Since I'm being tested!

1. you think some company wants you to DOS them??
Companies obviously do not want you to give them a DOS attack and cause a business outage, but to check that there machines are protected from DOS attacks and that they can handle significant hits at the perimeter of their network by crafting different types of packets i.e. there routers and network devices.

2. How would you check the firewall rules?
I would check to make sure first off that everything was blocked ingress/egress filtered implicitly and only what needed to be allowed for the business would be opened.

3. What would you use for vuln scanning?
For vulnerability scanning, I would use retina initially then use Nessus to double verify the vulnerabilities that were found in the initial scan.

4. A Pentest is a lot more than just firing nessus and giving them the results...
Well of course a pentest is to give a company an overall idea of their security posture, what is vulnerable to attack internally and externally, what can be compromised, and how much of a business risk it is.

5. enumeration of what???
Network and Host enumeration to find out as much of a device as possible to be able to determine what type of attack it is vulnerable to.

6. and how do you get to that point...
not sure what you are talking about?

7. Code Checking for Flaws..
SQL injects, directory transversals, unicode attacks and etc. I could also verify the coding of the website itself and make sure it is not vulnerable to any security implications by the means of error handling, data validation & session management.

8. What languages are you fluent in?
Not a programmer, most of my experience is with networking/security and administration i.e. unix/linux, nortel/cisco, windows boxes.


9. War Dialing...
When I worked at Citigroup I did a lot of war dialing using phone sweep, trying to pick up on modems attached to the system.

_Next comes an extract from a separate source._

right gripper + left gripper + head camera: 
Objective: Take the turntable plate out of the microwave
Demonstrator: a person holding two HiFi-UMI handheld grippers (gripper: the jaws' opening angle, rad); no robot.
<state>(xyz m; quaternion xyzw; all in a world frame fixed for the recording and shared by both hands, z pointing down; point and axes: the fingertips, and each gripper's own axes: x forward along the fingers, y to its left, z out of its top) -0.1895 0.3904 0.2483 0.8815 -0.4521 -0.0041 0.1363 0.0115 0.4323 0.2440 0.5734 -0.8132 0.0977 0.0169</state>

10. Social Engineering... How do you plan to go about your social engineering.. what are your tactics???
If I was doing social engineering to test a company first thing I would do as an outsider would be to snoop around online and try to find out an names of managers or workers any means i.e websites, jobsites, company website, then I would find out the company exchange numbers. After doing so I would call a few employees and tell them that I was a new employee in the IT department and I wanted to check and test out their email accounts. So then I would ask them for their email address so I can check it and then in the email back to me ask them for information, thus finding out more info from what they give and from the mail headers after they send me the email. From there I can go onto more from the information that, that person gave and maybe do a dossier lookup on the url for the IT dept. and get some more phone #s and personell info. And the list is endless to how to trick employees to give confidential information.